[API Proposal]: Support specifying global degree of parallelism for Parallel.ForEachAsync by providing a ConcurrencyLimiter

bill-poole commented 1 year ago

Background and motivation

The maximum degree of parallelism of a Parallel.ForEachAsync invocation is constrained by setting the ParallelOptions.MaxDegreeOfParallelism property. However, this constrains the degree of parallelism per invocation; not globally.

If a method that invokes Parallel.ForEachAsync is itself invoked on multiple threads (e.g., per received HTTP request), then this has a multiplying effect and can overwhelm the server. For example, a web server may use a ConcurrencyLimiter to constrain to handling no more than 100 simultaneous requests, each of which invoking a method that invokes Parallel.ForEachAsync with ParallelOptions.MaxDegreeOfParallelism also set to 100. This results in the body function passed to the Parallel.ForEachAsync method being invoked with a maximum effective concurrency of 10,000.

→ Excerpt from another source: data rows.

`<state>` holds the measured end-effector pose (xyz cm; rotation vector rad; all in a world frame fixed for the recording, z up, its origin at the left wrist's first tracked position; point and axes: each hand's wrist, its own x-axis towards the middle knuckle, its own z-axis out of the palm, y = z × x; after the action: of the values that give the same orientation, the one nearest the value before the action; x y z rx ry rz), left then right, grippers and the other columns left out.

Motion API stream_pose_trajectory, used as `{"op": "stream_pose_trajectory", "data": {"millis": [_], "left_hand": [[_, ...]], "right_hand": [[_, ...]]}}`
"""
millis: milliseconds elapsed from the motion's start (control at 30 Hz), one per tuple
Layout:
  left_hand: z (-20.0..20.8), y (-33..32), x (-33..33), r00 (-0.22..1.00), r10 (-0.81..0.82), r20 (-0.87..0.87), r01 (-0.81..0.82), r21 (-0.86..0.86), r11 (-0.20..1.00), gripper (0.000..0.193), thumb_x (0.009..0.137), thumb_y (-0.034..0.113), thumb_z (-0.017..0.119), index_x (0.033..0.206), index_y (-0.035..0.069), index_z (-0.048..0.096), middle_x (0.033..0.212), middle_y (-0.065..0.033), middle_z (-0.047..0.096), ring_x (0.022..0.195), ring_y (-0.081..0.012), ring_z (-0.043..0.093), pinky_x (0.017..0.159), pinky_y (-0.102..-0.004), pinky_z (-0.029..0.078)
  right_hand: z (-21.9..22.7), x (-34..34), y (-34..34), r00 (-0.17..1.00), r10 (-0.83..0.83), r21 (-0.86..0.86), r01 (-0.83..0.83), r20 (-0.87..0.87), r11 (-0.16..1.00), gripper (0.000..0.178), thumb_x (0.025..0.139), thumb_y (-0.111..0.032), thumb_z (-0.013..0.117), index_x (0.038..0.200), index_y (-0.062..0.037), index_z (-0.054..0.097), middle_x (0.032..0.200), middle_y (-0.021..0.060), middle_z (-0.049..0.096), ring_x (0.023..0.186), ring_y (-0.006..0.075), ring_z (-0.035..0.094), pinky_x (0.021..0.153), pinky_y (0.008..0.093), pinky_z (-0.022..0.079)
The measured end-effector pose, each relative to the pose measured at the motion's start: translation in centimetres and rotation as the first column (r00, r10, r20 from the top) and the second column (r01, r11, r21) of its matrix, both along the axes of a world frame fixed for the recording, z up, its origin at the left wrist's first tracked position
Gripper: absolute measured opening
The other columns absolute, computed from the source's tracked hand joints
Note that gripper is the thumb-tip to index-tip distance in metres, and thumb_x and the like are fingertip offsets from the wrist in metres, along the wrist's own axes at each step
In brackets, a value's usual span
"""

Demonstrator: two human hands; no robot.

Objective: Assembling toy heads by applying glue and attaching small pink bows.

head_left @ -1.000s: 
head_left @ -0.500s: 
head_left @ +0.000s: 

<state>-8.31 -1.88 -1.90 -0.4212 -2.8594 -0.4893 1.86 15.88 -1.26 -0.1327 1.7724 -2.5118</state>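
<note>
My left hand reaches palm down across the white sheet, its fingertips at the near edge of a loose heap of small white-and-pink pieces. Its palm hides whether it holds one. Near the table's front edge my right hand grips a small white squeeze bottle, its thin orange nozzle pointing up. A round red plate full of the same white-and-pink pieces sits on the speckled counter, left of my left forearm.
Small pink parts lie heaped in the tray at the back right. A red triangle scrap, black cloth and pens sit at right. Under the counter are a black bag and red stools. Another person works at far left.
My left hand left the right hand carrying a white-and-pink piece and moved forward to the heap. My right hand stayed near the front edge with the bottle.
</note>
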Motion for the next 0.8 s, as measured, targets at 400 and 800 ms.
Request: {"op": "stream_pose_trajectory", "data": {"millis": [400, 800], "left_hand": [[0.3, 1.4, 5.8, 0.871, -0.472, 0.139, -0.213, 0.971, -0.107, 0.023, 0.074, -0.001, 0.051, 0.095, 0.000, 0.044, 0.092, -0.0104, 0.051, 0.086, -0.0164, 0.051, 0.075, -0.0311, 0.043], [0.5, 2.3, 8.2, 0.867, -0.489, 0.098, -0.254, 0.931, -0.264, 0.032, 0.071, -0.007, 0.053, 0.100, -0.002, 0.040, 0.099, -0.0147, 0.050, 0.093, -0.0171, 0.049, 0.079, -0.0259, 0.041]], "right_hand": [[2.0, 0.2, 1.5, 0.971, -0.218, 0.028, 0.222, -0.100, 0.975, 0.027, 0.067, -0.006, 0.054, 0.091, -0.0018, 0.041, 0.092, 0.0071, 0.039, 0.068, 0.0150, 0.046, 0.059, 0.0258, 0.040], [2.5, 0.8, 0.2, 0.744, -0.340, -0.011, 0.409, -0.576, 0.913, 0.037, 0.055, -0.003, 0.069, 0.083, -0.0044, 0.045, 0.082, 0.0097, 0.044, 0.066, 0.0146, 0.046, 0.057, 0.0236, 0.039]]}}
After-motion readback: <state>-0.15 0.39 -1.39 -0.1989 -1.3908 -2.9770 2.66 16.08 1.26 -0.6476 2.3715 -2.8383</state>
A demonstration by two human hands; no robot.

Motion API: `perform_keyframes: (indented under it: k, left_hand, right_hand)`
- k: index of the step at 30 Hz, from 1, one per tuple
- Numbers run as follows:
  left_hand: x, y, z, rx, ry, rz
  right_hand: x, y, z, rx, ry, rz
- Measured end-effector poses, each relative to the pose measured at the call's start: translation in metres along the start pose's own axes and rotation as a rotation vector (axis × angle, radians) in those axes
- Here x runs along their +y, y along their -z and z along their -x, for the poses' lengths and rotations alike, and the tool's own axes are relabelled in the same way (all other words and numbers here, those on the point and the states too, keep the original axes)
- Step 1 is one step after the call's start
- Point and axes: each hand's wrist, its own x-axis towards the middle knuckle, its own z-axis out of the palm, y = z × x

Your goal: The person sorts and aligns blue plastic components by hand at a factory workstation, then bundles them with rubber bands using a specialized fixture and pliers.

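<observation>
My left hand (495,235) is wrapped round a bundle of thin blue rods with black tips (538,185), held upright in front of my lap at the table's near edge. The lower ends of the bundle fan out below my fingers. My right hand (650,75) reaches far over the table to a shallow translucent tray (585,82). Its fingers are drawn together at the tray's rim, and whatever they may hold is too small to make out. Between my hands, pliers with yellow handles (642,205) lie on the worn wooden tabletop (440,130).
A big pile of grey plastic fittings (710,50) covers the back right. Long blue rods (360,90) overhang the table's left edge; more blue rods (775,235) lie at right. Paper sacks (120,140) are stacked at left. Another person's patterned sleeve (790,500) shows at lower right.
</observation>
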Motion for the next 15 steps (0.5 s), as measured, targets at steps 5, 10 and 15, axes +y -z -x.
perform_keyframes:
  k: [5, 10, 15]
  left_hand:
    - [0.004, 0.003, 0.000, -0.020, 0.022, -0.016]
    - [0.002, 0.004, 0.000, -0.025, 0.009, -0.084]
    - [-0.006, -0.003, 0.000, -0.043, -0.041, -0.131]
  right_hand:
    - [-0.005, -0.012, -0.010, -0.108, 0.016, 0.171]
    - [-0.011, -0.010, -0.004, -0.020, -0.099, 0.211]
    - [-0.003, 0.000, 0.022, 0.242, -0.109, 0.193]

Ideally, each invocation of Parallel.ForEachAsync could be constrained using a global ConcurrencyLimiter for that invocation. This could be achieved by adding a ConcurrencyLimiter property to the ParallelOptions class. Thus in the above example, a static/global ConcurrencyLimiter could be defined in the class that contains the method that invokes Parallel.ForEachAsync and given to the ParallelOptions parameter, providing a global (process-wide) limit to the number of concurrent tasks invoked by that invocation of Parallel.ForEachAsync across all HTTP requests.

Furthermore, other invocations of Parallel.ForEachAsync in other places in the code can each set/use their own global limits, each governed by its own ConcurrencyLimiter instance.

Note that while the body function passed to the Parallel.ForEachAsync method can use a ConcurrencyLimiter internally to limit the global concurrency of given body function, the Parallel.ForEachAsync method would continue to consume items from the given source enumerable parameter up until the permitted degree of parallelism specified by the ParallelOptions.MaxDegreeOfParallelism property. Thus if the source enumerable is IAsyncEnumerable<T>, and the items being enumerated are very large in number and not all in memory (i.e., streamed from network/storage), and the Parallel.ForEachAsync consumes items from the given source enumerable faster than the given body function can process them, then this could lead to the server running out of memory.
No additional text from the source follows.